The most significant monument is the complex of the Teplá Abbey. Its oldest preserved part is the Romanesque-Gothic Church of the Annunciation of the Lord. The abbey was rebuilt to its present Baroque form by the architect Christoph Dientzenhofer at the turn of the 17th and 18th centuries. The complex is opened to the public and serves also as a library, museum and art gallery. The Teplá Abbey is among the most significant monasteries in the Czech Republic and is protected as a national cultural monument.

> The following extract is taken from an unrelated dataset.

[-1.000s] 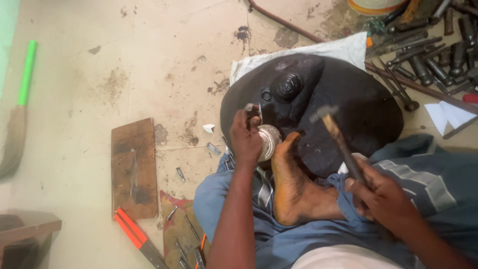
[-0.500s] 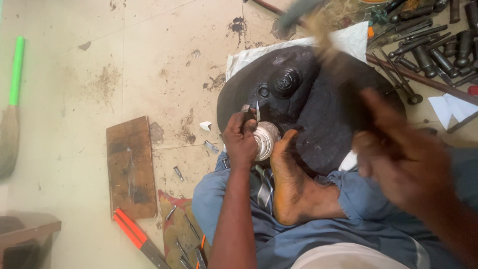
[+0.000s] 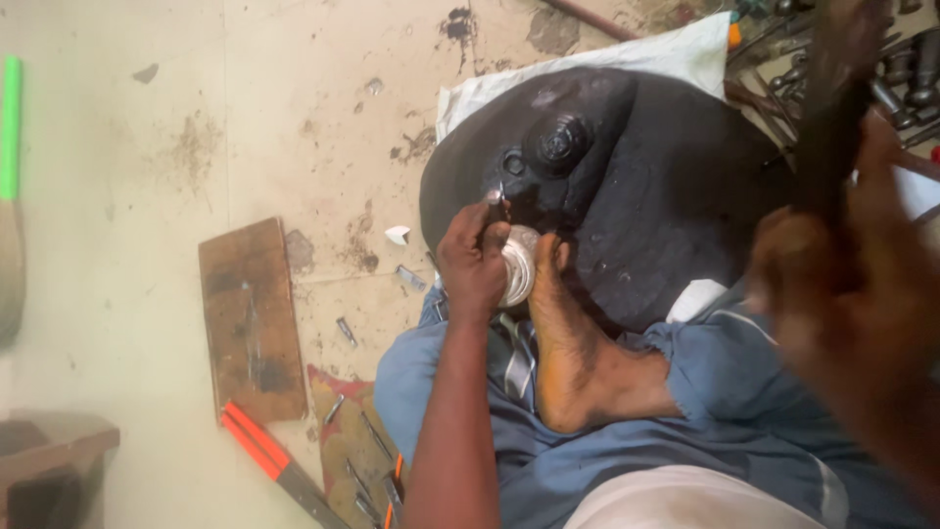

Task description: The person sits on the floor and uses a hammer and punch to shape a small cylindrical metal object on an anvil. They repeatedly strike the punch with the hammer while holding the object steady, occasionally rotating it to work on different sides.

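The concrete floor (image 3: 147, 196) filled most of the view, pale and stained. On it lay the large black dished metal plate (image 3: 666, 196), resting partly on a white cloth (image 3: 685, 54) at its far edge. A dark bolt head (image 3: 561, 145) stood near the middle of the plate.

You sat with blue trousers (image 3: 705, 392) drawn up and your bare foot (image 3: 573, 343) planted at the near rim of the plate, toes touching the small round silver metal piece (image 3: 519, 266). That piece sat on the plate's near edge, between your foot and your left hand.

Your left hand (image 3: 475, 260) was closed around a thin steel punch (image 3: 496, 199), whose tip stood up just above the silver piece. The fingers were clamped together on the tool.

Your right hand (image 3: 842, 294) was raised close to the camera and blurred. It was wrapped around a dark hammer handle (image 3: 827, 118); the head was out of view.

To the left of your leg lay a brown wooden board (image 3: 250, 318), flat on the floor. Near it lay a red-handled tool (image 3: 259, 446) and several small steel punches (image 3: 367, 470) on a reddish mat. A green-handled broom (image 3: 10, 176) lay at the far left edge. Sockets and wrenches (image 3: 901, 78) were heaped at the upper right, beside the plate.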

The Gothic Church of Saint Giles in the town's centre was built on the site of the former church in 1762–1765. Its most valuable part are frescoes from scenes from the life of Saint Giles by Elias Dollhopf from 1765.

The Renaissance town hall belong to the oldest buildings in the town. It was built in 1572–1574 and formerly served as a Latin school. Valuable is also the Old Town Hall, built in the Baroque style in 1698.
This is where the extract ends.